In this “Lens” we focus on how to design, deploy, and architect your analytics application workloads in the AWS Cloud. For brevity, we have only covered details from the Well-Architected Framework that are specific to analytics workloads. You should still consider best practices and questions that have not been included in this document when designing your architecture. We recommend that you read the AWS Well-Architected Framework.
This document is intended for those in technology roles, such as chief technology officers (CTOs), architects, developers, and operations team members. After reading this document, you will understand AWS best practices and strategies to use when designing architectures for analytics applications and environment.

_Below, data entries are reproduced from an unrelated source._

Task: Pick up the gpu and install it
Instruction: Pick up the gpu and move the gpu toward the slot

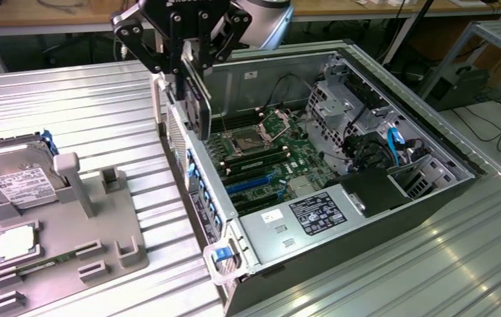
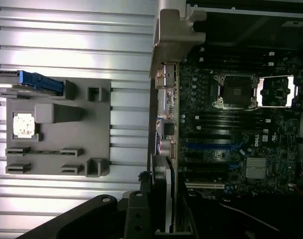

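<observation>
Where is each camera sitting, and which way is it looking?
Exterior view: sits high off the arm, looking down slantwise at the open black computer case on the ribbed metal table; the arm's black jaws show, shut on the thin flat black gpu card.
Wrist view: rides on the wrist, looking down past the jaws and card onto the green motherboard.
Shared: card, motherboard, grey plastic holder tray.

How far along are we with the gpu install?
Pickup looks done: the gripper holds the gpu upright, off the grey tray. It hangs above the open computer case, by the wall nearest the tray. Left: the card is not yet seated in a motherboard slot.
</observation>
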Robot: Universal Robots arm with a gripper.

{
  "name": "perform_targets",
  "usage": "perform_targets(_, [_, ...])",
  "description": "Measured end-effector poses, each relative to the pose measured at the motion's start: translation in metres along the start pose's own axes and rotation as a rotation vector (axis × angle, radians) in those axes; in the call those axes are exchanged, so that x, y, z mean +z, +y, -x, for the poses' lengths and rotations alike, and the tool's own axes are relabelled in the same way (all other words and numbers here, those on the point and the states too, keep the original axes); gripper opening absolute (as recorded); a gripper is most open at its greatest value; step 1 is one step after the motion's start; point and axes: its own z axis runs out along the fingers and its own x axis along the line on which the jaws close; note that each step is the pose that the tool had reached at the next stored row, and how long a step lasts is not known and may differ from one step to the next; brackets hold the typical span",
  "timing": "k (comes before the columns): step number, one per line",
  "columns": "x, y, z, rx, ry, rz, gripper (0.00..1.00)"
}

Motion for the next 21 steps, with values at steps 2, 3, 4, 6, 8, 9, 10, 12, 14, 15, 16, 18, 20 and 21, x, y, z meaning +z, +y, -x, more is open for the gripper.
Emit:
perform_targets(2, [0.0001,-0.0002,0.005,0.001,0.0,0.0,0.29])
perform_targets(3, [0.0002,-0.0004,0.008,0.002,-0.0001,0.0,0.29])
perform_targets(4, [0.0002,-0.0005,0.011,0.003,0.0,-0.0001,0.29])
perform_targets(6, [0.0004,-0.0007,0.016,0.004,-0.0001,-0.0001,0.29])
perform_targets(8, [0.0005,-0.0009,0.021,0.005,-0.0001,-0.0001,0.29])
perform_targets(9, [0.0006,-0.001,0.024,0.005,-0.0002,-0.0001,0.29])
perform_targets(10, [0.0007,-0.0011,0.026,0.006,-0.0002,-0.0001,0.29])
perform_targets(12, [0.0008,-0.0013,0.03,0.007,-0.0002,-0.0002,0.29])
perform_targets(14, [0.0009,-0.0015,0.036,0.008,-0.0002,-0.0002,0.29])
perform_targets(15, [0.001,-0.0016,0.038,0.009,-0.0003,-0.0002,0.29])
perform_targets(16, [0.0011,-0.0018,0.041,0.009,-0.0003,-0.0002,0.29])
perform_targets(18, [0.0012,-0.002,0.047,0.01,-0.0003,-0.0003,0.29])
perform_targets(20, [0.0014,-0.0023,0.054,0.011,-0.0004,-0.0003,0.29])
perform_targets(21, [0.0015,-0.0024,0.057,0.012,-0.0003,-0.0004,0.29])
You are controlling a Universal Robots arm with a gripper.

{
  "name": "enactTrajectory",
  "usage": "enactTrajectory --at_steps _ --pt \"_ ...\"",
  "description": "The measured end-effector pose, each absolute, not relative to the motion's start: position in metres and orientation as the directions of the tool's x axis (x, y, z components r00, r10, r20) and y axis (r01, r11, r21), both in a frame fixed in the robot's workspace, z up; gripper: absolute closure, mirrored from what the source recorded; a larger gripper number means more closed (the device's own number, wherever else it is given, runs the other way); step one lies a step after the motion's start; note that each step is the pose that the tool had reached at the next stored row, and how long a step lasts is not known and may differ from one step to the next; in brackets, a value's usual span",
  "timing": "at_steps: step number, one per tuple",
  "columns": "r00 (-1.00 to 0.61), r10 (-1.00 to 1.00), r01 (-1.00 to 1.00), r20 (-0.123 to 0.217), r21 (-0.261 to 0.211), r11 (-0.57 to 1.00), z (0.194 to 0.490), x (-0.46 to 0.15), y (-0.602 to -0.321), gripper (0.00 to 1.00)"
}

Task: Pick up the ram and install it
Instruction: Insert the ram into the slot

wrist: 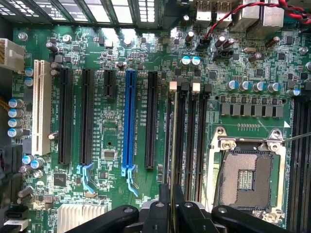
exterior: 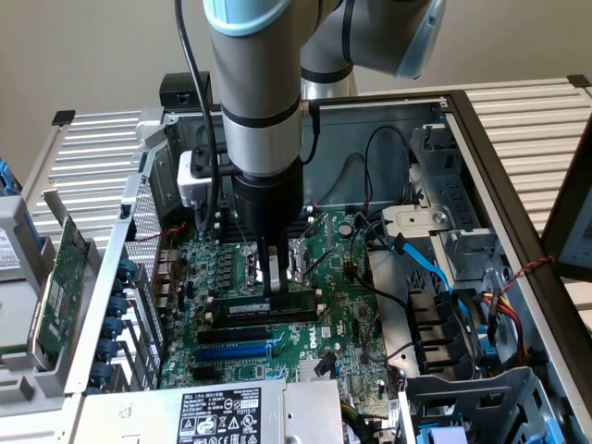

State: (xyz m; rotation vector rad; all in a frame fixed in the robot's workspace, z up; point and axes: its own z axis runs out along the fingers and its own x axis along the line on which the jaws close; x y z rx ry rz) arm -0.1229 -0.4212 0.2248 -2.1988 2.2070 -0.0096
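Gripping the ram (exterior: 291, 305), a long thin dark circuit stick with a pale label strip, the end effector (exterior: 269, 287) is clenched on its top edge near mid-length. The stick stands on edge along the black memory slots (wrist: 187, 141) of the green motherboard (wrist: 112, 131); seated or only touching, can't tell. It is flanked by the square metal CPU socket (wrist: 248, 177) and a long black expansion slot (wrist: 151, 119), both close. Grey metal case walls (exterior: 370, 120) ring the board, with room above. Blue cables (exterior: 430, 264) lie at the exterior view's right. Counts: one ram, one blue slot (wrist: 129, 121), one white slot (wrist: 41, 107), one socket.
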Motion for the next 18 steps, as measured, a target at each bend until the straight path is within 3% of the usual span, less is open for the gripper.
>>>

Well-Architected design principles
- This section describes the design principles, best practices, and improvement suggestions that are relevant when designing your workload architecture. For brevity, only questions that are specific to analytics workloads are included in the Analytics Lens. We recommend you also read and apply the guidance found in each Well-Architected pillar, which includes foundational best practices for operational excellence, security, performance efficiency, reliability, and cost optimization that are relevant to all workloads.
Pillars
- Operational excellence
- Security
- Reliability
- Performance efficiency
- Cost optimization
Operational excellence
- The Operational Excellence pillar includes the ability to support development and run workloads effectively, gain insight into their operations, and to continually improve supporting processes and procedures to deliver business value.
1 - Monitor the health of the analytics pipelines
How do you measure the health of your analytics workload?

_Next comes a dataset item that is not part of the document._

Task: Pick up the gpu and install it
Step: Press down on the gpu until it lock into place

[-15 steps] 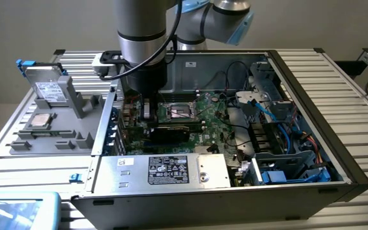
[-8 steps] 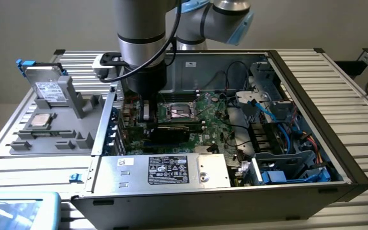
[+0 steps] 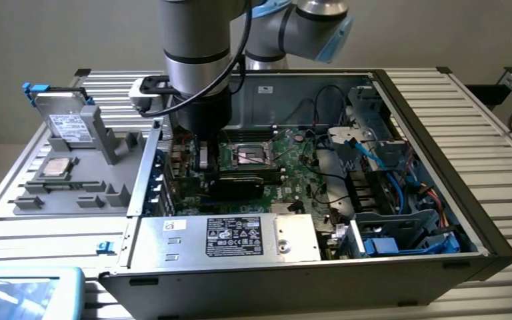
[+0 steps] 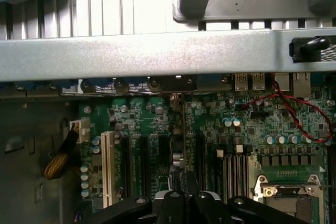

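From the wrist I see my gripper closed on the top edge of the gpu, which stands on edge below me, thin and dark, running toward the rear wall of the case. It sits among the expansion slots, beside the white slot. I judge the card is in or just over its slot, so the job now is a straight, square press: keep the card upright, push evenly, and watch that its bracket end meets the rear wall without catching. In the exterior view the arm stands over the motherboard, the card's black body just below it, near the CPU socket. Farther off, the hard drive waits on its grey stand, well apart.
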`<state>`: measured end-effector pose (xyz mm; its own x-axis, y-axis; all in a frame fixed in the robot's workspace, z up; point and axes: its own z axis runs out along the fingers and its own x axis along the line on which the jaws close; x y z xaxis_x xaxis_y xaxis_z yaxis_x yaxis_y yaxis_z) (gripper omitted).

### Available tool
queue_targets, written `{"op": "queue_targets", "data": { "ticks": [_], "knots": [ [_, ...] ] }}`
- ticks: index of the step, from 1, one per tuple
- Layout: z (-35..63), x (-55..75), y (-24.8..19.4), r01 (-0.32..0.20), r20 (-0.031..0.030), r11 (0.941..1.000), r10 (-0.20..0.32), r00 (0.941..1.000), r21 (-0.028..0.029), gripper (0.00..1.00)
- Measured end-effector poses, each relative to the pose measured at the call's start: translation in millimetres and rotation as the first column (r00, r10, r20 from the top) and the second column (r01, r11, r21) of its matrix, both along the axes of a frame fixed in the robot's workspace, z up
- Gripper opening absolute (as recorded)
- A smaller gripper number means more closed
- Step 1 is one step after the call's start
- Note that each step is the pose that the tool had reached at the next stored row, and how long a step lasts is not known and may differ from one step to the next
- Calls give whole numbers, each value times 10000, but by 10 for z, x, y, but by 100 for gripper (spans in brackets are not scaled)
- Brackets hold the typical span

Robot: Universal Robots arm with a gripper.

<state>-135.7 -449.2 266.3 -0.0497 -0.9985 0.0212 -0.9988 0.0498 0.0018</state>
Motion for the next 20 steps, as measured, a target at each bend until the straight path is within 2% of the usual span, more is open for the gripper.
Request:
{"op": "queue_targets", "data": {
  "ticks": [2, 5, 7, 12, 16, 17, 20],
  "knots": [
    [20, -1, 1, 10, -20, 10000, -10, 10000, 10, 12],
    [133, 10, 0, 17, -92, 10000, -17, 10000, 1, 12],
    [176, 72, -2, 18, -111, 10000, -18, 9999, 7, 12],
    [175, 316, -16, 17, -121, 10000, -17, 9999, 7, 12],
    [117, 351, -17, 18, -160, 10000, -17, 9999, 36, 12],
    [107, 352, -17, 17, -188, 10000, -16, 9998, 54, 12],
    [93, 351, -17, 18, -348, 9999, -14, 9994, 121, 12]
  ]
}}
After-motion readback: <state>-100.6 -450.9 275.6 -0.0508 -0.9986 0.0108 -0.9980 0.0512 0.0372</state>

- Data analytics workloads often involve multiple systems and process steps working in coordination. It is imperative that you monitor not only individual components but also the interaction of dependent processes to ensure a healthy data analytics workload.
ID | Priority | Best Practice |
☐ BP 1.1 | Required | Validate the data quality of source systems before moving to analytics |
☐ BP 1.2 | Required | Monitor the planned arrival of recent data from the source systems |
☐ BP 1.3 | Required | Define and measure the schedules of recurring analytics jobs |
☐ BP 1.4 | Required | Define and measure the runtime durations of analytics jobs |
BP - Best Practices
2 - Modernize deployment of the analytics jobs and applications
How do you deploy ETL jobs and applications in a controlled and reproducible way?

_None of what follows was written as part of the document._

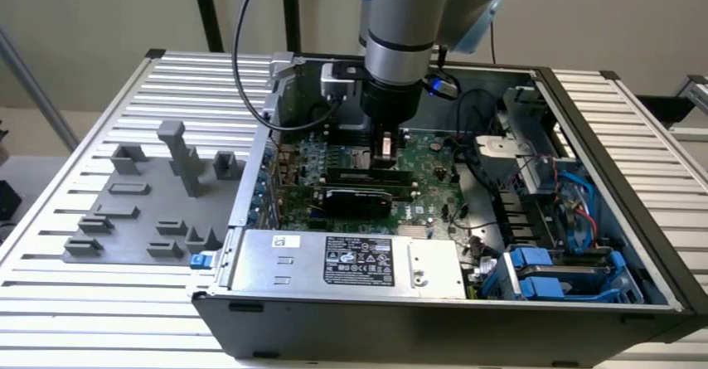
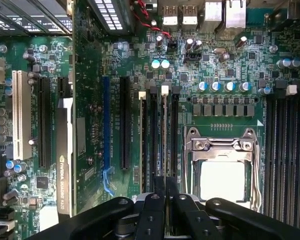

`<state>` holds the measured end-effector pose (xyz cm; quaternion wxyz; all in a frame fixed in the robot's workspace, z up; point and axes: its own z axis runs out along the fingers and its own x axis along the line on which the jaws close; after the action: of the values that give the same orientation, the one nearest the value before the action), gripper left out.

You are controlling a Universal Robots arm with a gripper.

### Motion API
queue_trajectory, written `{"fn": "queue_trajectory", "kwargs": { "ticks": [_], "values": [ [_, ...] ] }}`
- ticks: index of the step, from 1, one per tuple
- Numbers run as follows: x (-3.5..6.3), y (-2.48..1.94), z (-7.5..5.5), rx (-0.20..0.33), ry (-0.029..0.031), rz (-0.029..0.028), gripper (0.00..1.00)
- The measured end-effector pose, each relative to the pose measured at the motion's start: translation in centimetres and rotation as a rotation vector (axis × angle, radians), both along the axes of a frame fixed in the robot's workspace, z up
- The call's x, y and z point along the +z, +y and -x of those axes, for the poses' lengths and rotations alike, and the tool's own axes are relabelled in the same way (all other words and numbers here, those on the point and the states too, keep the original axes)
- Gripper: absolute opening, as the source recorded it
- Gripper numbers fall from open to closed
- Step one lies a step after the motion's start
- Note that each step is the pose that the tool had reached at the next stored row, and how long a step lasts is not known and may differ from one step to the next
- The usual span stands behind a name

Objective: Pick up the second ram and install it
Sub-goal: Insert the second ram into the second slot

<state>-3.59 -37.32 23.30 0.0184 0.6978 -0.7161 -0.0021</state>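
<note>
A Universal Robots arm reaches down into an open computer case (image 1: 619, 303) standing on a slatted metal worktop (image 1: 78, 211), its end effector (image 1: 386, 145) lowered just above the green motherboard (image 1: 426, 157) near the middle of the case. Seen from the wrist, the end effector (image 2: 165, 197) has its two dark fingers (image 2: 151, 215) pressed close together on the second ram (image 2: 165, 135), which is viewed edge-on as a thin upright strip running away from the fingertips along the bank of memory slots (image 2: 157, 140) beside the processor socket (image 2: 221, 167). The stick stands in line with one of those slots, with white latch tabs at the far end; whether it is fully seated cannot be told. On the other side of the socket lies a second bank of dark slots (image 2: 285, 150), and a graphics card (image 2: 65, 155) sits on edge among the expansion slots. In the exterior view, a silver power supply (image 1: 348, 261) with a black label fills the near side of the case, blue drive carriers (image 1: 559, 274) sit at the exterior view's right, and a grey holder tray (image 1: 144, 211) with upright blocks rests on the worktop at the exterior view's left, beside the case
</note>
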Motion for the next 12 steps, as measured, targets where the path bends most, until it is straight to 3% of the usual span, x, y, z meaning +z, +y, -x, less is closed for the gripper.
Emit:
{"fn": "queue_trajectory", "kwargs": {
  "ticks": [12],
  "values": [
    [-0.11,0.0,-0.01,0.0,0.0058,0.0018,0.0]
  ]
}}
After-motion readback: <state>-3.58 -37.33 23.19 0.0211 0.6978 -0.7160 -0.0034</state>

- Using modern development practices, such as continuous integration/continuous delivery (CI/CD), can help ensure that changes are rolled out in a controlled and repeatable way. Use test automation to verify infrastructure, code, and data changes in stages to ensure the operational stability of the entire analytics pipeline.
ID | Priority | Best Practice |
☐ BP 2.1 | Recommended | Use version control for job and application changes |
☐ BP 2.2 | Recommended | Set up testing data and a staging environment |
☐ BP 2.3 | Recommended | Test and validate analytics jobs and application deployments |
☐ BP 2.4 | Recommended | Roll back failed deployments and backfill the data |
☐ BP 2.5 | Recommended | Build standard operating procedures for deployment, test, rollback, and backfill tasks |
☐ BP 2.6 | Recommended | Automate the standard operating procedures |
BP - Best Practices
3 – Build financial accountability models for data and workload usage
How do you measure and attribute the analytics workload financial accountability?
- As your business continues to evolve, so will your analytics workload and your stakeholders’ use of data analytics. Data analytics systems and the data generated from these systems will grow over time into a mix of both broadly-shared and isolated-team resources. Establish a financial attribution model for these resources. Teams will then understand how their use of data analytics influences costs to the business and this promotes a culture of accountability and frugality.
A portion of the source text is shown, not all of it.